Covid vaccine mandate that forced care homes to sack 40,000 unjabbed workers will finally be ditched in a fortnight — but will they want to come back?
- 90 per cent say they supported the move to ditch the ‘no jab, no job’ policy
- The Department of Health says the change will be brought in on March 15
- 40,000 care home workers have already lost their job because of the rule
No10’s highly-controversial ‘no jab, no job’ rule in care homes is being revoked in a fortnight, the Government revealed today.
Nearly 40,000 unvaccinated staff lost their jobs in England in November when the policy came into effect.
Ministers announced their intention to remove the mandate last month pending a consultation.
The consultation’s results, published today, showed that 90 per cent of respondents supported revoking the policy, which was originally due to be brought into the NHS too.
Officials said the rule will be dropped in care homes on March 15, but care bosses slammed the Government for being ‘too late’.
Tory MPs have called on the Government to bring those who lost their jobs in the care sector back into the fold to help deal with a current staffing crisis in the sector.
The consultation’s results, published today, showed that 90 per cent of respondents supported revoking the policy, which was originally also due to be brought into the NHS too (stock of a nurse preparing a dose of AstraZeneca’s vaccine)
The Department of Health and Social Care said the decision was made because of the Omicron variant, which is ‘intrinsically less severe’ and is much better at infecting vaccinated people.
A DHSC spokesperson said: ‘We fully recognise the calls for clarity and for quick revocation of the regulations.
‘The regulations will come into force on March 15 in order to provide certainty for employers, their staff, patients and people who receive care or support.’
The consultation surveyed 90,000 health and social care professionals and members of the public from February 9 to 16.
Eighty-seven per cent of respondents said they ‘strongly’ agree the policy should be revoked, with a further 3 per cent also preferring the rule is abandoned.

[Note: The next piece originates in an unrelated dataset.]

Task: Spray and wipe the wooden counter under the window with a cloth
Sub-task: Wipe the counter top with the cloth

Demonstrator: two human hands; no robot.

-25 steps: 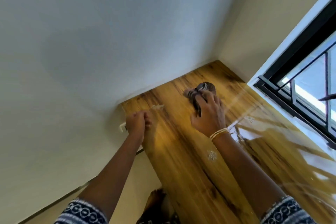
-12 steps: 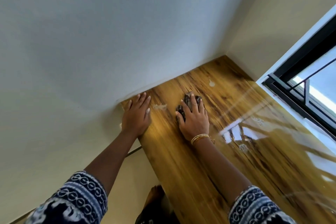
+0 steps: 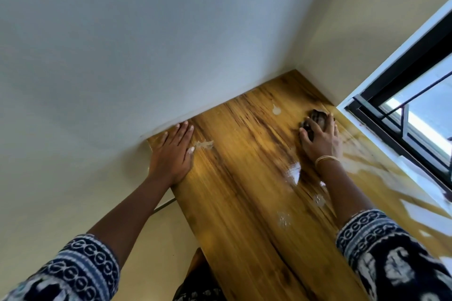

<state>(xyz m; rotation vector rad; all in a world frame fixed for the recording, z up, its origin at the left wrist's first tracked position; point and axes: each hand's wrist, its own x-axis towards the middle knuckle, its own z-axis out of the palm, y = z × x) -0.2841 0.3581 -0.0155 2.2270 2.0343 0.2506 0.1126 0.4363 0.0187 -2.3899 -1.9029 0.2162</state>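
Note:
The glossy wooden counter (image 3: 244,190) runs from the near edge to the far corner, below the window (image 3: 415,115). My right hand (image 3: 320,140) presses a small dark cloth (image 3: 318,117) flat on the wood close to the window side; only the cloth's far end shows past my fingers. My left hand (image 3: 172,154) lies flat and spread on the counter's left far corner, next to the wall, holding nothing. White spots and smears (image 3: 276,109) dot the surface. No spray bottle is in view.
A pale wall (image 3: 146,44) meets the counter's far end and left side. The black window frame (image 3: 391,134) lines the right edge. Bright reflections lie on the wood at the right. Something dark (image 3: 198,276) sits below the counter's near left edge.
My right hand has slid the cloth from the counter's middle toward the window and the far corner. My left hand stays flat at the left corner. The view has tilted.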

Some 96 per cent of members of the public said they supported the move to get rid of the policy.
But 7 per cent said they strongly opposed the move, with 2 per cent also not wanting to see the change brought in.
Some 30 per cent of NHS and care home managers said they opposed the rule being revoked.
But DHSC said the overall responses ‘showed clearly the strength of feeling about the policy, both through the large number of total responses received and the clear preferences indicated’.
Professor Martin Green, chief executive of Care England, told MailOnline: ‘The decision to remove vaccination as a condition of employment for residential care staff comes too late for the over 30,000 people who left our services because they did not want to be vaccinated.
‘The Government talks endlessly about integrating health and social care, and yet they put this mandate into social care, but not into the NHS.
‘In future, anything they do needs to be implemented system-wide because fragmented decision-making has unintended consequences.’